## What to do
From the data that follows, copy every line with the string "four".

[Records contained in a dataset]

::::

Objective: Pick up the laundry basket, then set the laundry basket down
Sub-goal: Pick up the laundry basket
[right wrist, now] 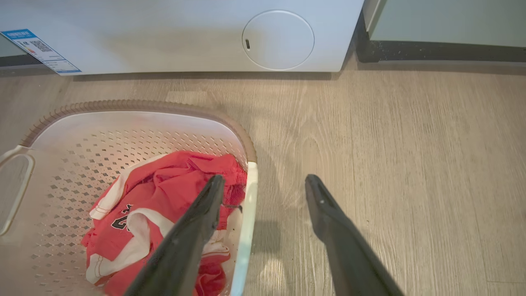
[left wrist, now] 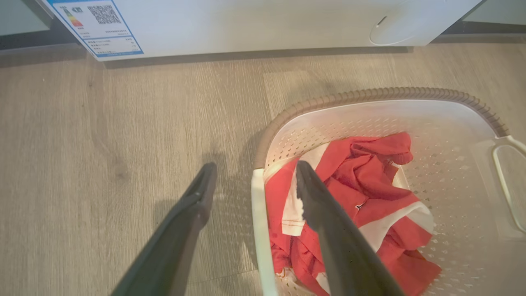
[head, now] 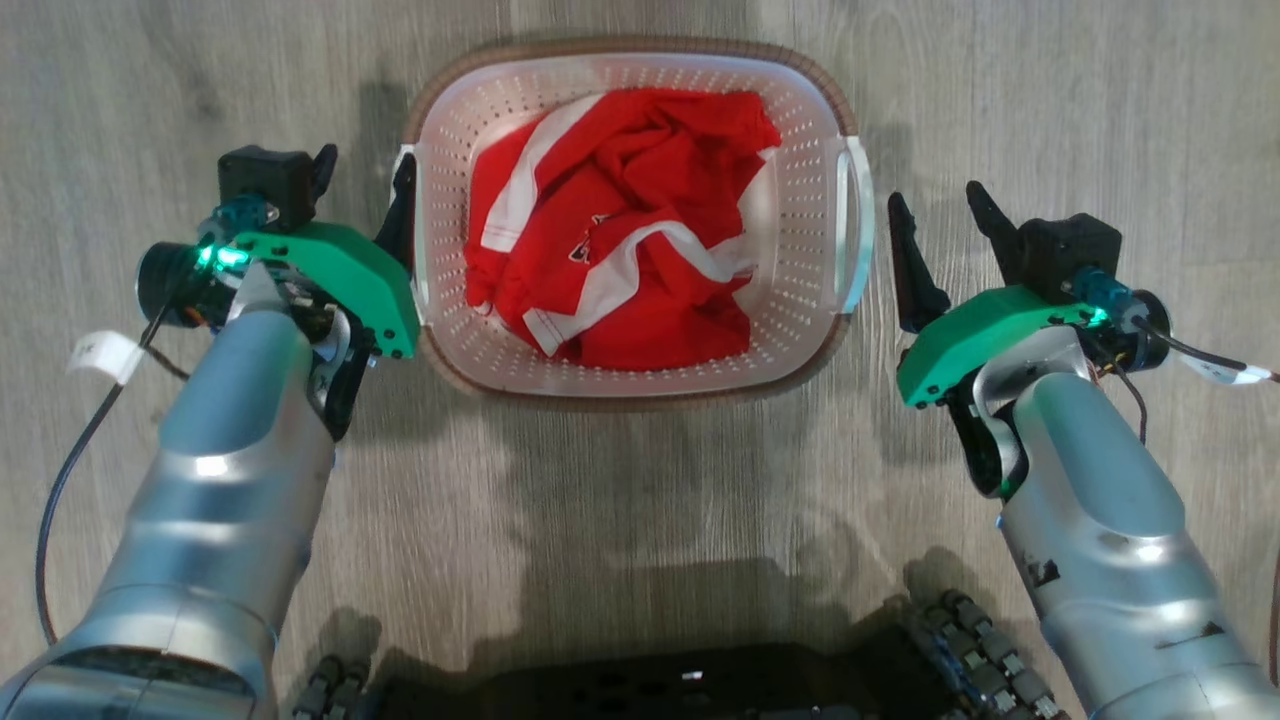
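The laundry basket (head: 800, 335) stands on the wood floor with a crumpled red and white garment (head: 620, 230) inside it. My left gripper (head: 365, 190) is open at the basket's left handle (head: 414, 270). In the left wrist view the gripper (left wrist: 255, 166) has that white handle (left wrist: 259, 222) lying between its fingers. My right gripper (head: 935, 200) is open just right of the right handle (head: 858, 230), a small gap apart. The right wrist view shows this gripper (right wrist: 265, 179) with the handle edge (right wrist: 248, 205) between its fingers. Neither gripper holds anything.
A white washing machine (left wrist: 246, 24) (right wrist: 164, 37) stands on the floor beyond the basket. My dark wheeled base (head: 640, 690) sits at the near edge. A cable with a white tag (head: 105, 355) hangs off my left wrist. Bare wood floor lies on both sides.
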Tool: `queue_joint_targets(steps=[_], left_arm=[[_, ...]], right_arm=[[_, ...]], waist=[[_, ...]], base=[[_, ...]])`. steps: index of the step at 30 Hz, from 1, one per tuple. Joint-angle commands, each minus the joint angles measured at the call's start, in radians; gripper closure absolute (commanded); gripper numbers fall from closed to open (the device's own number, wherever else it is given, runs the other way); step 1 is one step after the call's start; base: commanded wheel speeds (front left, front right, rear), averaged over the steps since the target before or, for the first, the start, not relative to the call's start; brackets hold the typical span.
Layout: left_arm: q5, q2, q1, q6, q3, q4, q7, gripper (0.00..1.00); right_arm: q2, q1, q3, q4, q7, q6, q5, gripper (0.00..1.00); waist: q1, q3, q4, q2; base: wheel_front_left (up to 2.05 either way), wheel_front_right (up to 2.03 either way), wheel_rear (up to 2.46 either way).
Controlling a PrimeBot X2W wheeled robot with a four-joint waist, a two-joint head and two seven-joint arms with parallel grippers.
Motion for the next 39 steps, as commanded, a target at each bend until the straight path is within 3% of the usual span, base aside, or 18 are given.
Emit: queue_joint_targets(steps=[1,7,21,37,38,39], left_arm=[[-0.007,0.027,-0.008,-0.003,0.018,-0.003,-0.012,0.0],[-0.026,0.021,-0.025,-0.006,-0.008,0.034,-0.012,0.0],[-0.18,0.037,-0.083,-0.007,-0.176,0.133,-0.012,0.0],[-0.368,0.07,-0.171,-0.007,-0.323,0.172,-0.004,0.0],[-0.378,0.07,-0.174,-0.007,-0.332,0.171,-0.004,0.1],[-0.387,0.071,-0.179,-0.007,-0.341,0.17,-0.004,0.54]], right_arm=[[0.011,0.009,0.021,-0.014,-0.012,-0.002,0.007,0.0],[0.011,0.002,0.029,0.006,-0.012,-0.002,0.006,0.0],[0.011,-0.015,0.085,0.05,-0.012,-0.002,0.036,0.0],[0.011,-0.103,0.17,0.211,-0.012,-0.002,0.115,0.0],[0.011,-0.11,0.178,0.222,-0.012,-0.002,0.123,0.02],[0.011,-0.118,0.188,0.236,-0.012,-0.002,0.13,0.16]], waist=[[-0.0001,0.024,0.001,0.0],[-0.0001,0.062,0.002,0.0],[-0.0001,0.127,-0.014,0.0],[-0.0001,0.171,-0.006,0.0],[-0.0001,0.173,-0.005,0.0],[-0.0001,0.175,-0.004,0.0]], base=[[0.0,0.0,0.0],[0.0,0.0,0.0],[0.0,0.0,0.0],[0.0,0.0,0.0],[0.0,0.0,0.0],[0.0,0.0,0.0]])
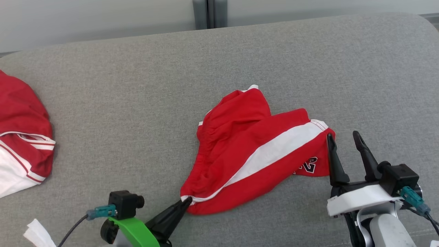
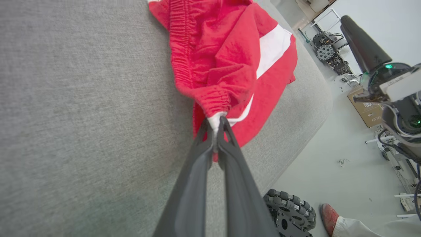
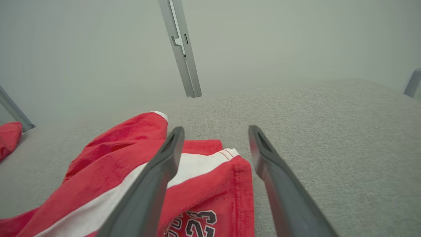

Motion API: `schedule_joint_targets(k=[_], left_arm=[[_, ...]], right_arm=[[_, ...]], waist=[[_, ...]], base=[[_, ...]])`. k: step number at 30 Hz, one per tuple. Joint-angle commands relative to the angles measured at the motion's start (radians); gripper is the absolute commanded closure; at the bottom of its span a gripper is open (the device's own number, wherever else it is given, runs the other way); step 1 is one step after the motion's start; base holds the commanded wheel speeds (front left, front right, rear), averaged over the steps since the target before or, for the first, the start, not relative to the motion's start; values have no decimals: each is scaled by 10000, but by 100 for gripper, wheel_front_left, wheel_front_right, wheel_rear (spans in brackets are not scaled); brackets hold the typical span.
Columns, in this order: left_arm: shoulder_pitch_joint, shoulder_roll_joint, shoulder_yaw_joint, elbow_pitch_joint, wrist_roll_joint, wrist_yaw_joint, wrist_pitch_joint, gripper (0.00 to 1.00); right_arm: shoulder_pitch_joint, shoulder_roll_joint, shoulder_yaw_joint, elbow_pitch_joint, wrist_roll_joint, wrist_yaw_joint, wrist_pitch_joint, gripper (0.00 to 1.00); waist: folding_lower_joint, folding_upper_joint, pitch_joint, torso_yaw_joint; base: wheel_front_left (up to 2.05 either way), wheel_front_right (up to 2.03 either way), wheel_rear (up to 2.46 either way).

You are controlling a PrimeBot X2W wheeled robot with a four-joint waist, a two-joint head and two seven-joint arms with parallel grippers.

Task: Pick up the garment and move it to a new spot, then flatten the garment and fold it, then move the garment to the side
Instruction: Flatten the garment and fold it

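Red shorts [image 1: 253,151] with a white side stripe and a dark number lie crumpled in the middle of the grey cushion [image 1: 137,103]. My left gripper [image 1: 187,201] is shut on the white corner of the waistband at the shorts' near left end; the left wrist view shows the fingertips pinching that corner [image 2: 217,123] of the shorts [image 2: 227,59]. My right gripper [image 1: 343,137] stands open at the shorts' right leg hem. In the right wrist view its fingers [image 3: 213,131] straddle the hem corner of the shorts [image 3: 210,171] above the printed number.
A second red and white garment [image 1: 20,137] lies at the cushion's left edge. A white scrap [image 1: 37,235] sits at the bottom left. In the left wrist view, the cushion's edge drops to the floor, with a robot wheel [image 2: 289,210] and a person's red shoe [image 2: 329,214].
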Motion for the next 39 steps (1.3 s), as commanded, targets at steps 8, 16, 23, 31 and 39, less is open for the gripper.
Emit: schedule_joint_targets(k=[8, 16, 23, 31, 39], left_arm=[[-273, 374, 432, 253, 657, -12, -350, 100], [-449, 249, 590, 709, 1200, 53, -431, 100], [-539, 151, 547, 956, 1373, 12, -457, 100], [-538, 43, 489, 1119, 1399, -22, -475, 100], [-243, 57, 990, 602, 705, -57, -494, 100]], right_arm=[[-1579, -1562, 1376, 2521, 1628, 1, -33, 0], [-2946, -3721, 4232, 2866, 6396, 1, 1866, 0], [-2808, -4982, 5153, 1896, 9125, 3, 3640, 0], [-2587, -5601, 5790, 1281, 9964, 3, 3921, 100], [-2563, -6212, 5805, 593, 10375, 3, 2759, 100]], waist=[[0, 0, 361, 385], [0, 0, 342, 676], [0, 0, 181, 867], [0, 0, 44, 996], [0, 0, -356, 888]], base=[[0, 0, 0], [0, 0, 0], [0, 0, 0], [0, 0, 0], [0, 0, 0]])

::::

## Exercise output
Controlling a PrimeBot X2W wheeled robot with a four-joint waist, a two-joint head and two seven-joint arms with parallel grippers.
You are controlling a PrimeBot X2W wheeled robot with a four-joint waist, a two-joint head and two seven-joint arms with parallel grippers.

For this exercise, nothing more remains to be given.